I just listened to a Radio Lab podcast which put together two highly intelligent, professional academics. Oh, and both of them are blind. So, of course, this sparked my interest.

Both gentlemen in this interview lost their sight as adults. As did I. One from trauma, the other from a degenerative eye disease. However, the two gentlemen have made the choice to “do blindness” in very different ways.

Having lost my sight as an adult, I am so, so thankful I had 18 years of knowing what the world looks like. For example, when Marvelyne and I are shopping for clothing, I may ask what color a sports coat is. Asking a random person, their answer may simply be, “Brown.” However, since I have visual memory, I have the knowledge that brown can run anywhere from a dirty white to almost black or charcoal color. Marvelyne and I have done so much shopping over the years that her descriptions will be more like this: “The overall color is a caramel, but the stitching is like a Hershey’s dark chocolate bar. Along the lapels, the caramel brown is a tweed with a little beige mixed in. This would go great with a solid colored shirt, but the tweed has enough colors you wouldn’t want to wear any prints with it.”

Bam! Visual description! I get it! This is the way I do blindness; by getting a visual description and drawing images in my mind of everything based on the data I have. Until I listened to this podcast, I’ve never considered anything else.

These two men, though, have very different ways of perceiving the world.
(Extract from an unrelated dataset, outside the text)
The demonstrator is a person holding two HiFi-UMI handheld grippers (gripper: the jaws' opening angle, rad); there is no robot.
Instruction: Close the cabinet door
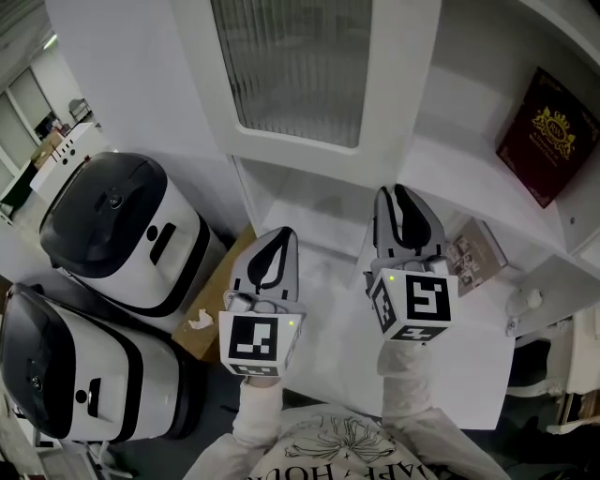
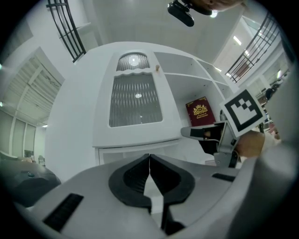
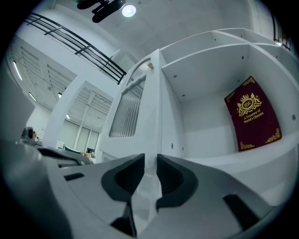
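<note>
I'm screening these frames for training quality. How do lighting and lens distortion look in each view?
Head view: even soft light, sharp, the cabinet door leaning with the steep angle. Left gripper view: strong fisheye bend, dark corners, a small glare spot on the door's ribbed glass. Right gripper view: same bend, a ceiling lamp flaring at the top, the red book crisp.

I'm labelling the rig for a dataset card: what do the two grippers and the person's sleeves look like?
Both the left gripper and right gripper have pale grey shells with tapering fingers lined in black. Each carries a cube of black-and-white square markers with a small green light. The sleeves are cream and long.
</note>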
One is exactly like me. He takes what input he can, attributes a visual image to it and creates the picture in his mind. The other man, however, “extinguished” (his word, not mine) all his visual memories. He purposefully does not think in visual terms, but only in audio, tactile, olfactory and taste. The story was told how his wife asked him, “What does our son look like?” He didn’t have an answer because he’s never pictured his son. He thinks of his son as the cries and laughs and babbling which comes into his ears. He thinks of his son as the warmth under his fingers as he touches his son’s sleeping face. He thinks of his son as the scent of baby shampoo and lotion after the child’s bath. But, he claims, he’s never made an attempt to visualize the features of his son’s face, the asthetics of his clothing-anything.
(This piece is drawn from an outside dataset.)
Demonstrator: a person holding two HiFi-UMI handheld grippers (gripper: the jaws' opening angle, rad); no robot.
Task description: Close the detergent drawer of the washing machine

This is interesting to me as a person who is blind. What I did not enjoy, however, was how each man thought the other was somehow wrong. The gentleman who pictures the world (as I do) made the point that we human beings are visual creatures. This is kind of hard to deny since our ears are turned outward to capture the sound to which our faces are pointing. Of the five senses, four are only receiving information mere inches from one another. Researchers tell us we take in some vast majority of our input visually. So, in my uneducated estimation, it makes perfect sense to visualize. The gent who does not use mental images raised a bit of a ruckus towards his conversation partner because there is no way the visualize can truly know the color of his wife’s eyes having never seen them. Fair point. But is either man doing it wrong? I don’t think so.

Blind or sighted, able bodied or physical limitations, black or white, Christian or Muslim, everyone seems to think their way is not only right, but that others are wrong if they’re not doing it the same. Why can’t we sit down to have a rational discussion over opinions and thoughts without it resorting to right or wrong?